• **Exercise directions**: Among the lines listed below, count those that include the string "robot", and state only the count.

(Collection entries)
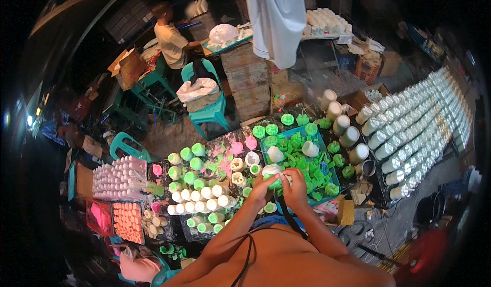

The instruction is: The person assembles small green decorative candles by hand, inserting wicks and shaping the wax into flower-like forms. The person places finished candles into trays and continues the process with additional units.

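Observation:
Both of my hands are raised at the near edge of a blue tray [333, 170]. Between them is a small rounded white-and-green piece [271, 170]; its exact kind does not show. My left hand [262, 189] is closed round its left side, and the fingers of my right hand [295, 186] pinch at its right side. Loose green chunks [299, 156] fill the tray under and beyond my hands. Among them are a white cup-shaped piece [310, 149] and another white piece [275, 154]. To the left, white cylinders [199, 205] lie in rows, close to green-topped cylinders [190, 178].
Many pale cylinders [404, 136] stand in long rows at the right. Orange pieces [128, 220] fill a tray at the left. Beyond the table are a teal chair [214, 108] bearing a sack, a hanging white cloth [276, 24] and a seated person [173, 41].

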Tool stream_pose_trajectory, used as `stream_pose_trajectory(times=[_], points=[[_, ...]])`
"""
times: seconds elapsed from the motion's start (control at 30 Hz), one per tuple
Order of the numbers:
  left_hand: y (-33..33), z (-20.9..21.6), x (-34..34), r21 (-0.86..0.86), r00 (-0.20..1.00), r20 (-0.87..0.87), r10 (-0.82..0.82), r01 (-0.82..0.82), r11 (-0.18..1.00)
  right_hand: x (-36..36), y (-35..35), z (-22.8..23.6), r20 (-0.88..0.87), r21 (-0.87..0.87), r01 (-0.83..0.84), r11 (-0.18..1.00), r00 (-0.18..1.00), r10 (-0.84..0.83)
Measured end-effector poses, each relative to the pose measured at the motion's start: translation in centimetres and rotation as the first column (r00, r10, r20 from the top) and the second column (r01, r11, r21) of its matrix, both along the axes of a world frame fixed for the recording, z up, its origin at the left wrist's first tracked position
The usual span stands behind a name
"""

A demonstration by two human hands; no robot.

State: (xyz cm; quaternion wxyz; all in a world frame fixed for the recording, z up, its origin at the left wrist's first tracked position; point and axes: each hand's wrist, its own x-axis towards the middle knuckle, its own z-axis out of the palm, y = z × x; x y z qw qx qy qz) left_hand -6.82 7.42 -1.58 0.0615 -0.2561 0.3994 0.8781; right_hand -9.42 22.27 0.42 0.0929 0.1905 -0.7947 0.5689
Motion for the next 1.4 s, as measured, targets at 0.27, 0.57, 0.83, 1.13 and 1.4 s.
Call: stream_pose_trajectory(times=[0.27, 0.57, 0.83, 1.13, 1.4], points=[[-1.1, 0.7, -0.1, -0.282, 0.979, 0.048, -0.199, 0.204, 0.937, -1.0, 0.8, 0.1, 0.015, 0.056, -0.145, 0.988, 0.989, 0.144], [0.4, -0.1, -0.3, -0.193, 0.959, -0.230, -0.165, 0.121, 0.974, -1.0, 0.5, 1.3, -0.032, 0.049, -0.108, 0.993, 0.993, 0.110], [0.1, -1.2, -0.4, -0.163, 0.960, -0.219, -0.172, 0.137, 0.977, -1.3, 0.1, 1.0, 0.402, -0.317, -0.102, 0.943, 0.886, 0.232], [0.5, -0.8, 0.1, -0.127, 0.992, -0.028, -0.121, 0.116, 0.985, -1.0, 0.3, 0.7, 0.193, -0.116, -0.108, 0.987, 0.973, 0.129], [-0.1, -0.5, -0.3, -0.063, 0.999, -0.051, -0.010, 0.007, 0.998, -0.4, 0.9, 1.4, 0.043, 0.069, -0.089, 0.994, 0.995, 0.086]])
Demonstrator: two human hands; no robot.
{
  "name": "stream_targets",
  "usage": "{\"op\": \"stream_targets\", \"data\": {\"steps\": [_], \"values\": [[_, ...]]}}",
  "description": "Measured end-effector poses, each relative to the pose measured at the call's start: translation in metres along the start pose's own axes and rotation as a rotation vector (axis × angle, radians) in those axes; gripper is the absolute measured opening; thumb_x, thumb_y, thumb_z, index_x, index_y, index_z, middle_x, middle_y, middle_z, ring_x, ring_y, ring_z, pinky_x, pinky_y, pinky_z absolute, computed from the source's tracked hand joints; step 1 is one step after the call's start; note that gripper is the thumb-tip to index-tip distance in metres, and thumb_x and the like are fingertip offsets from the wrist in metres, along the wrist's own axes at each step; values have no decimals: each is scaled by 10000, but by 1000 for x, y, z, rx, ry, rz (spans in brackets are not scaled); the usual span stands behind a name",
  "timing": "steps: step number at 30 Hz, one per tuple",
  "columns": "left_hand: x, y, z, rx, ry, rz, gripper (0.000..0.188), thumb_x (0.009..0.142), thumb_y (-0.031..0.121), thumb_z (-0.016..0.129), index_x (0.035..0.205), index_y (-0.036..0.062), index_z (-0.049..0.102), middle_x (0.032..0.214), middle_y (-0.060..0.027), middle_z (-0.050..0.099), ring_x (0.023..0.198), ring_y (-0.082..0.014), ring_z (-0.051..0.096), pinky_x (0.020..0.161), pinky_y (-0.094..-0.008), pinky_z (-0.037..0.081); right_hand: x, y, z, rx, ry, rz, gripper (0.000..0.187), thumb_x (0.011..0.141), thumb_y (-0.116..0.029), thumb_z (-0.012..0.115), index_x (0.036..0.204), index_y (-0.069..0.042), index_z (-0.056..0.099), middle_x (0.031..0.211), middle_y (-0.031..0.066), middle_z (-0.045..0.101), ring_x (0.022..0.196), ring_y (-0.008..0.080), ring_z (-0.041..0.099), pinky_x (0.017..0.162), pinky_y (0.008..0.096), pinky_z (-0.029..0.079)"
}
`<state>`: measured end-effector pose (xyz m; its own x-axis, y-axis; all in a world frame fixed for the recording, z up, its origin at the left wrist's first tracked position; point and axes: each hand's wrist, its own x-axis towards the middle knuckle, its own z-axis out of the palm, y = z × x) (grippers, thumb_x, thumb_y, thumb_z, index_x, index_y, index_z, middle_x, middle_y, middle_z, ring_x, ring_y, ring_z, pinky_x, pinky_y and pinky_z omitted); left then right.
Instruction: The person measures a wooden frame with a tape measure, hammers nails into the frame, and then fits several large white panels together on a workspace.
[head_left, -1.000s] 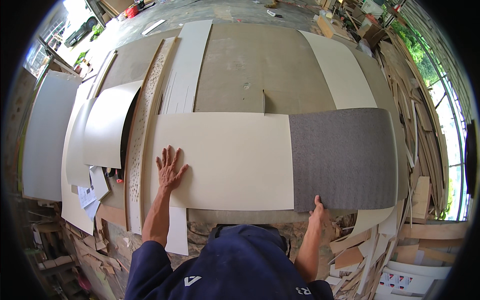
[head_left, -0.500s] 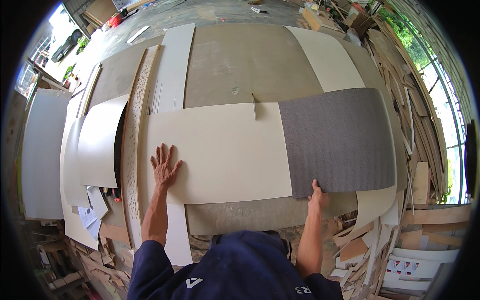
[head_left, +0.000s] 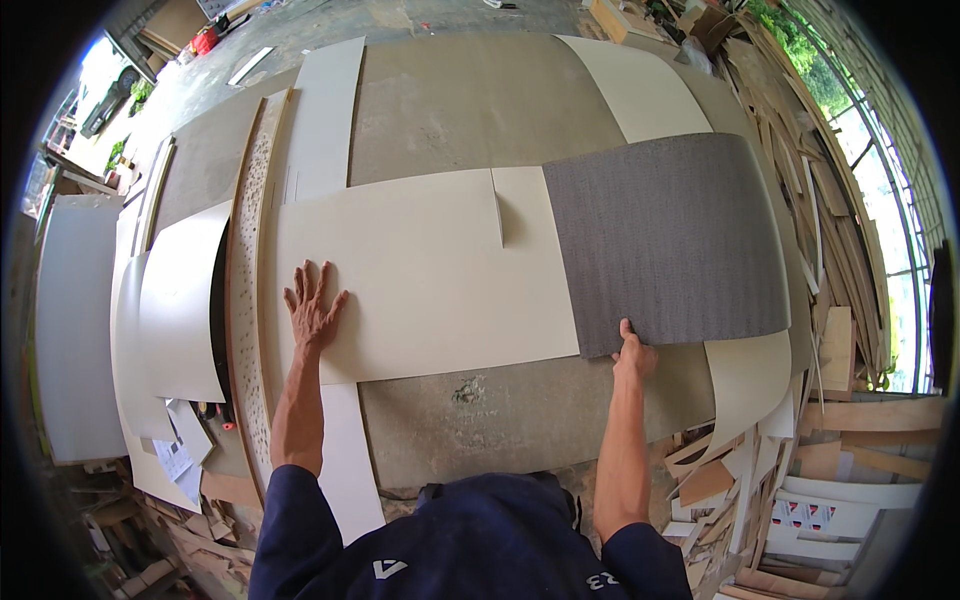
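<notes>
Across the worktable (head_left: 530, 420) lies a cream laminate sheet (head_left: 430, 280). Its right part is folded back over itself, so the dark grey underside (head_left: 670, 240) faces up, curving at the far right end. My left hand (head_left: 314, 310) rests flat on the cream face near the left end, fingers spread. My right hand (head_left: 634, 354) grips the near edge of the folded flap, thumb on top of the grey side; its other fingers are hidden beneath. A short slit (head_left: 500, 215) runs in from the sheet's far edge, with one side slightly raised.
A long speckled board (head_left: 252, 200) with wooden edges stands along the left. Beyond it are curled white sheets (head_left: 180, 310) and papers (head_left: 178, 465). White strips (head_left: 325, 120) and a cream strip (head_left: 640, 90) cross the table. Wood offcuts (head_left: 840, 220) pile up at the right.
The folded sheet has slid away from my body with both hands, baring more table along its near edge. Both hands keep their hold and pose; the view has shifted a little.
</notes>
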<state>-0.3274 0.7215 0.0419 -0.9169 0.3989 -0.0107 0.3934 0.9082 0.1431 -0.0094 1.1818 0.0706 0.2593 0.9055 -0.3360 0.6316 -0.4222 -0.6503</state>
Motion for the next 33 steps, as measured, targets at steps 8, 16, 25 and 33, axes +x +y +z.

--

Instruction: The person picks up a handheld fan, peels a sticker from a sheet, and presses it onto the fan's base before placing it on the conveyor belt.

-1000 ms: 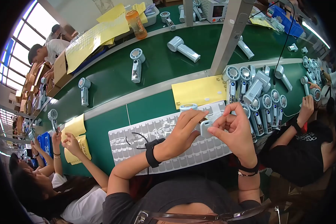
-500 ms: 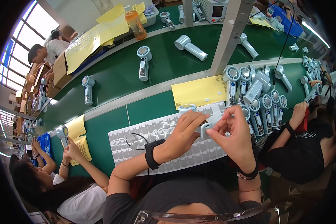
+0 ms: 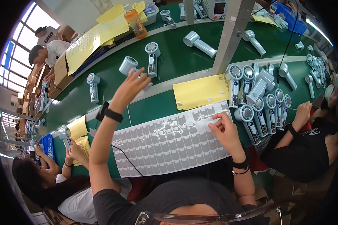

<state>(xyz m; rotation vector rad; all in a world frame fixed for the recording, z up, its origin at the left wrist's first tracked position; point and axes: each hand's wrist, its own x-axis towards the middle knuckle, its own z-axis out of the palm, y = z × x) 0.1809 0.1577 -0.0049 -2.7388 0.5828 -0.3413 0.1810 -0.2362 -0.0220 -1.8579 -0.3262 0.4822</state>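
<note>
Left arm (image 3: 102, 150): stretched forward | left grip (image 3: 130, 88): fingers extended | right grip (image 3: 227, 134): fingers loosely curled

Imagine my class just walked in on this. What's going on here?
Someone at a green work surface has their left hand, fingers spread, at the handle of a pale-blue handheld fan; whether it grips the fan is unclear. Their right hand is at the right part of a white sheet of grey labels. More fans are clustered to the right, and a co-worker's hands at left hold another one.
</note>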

• **Output**: 2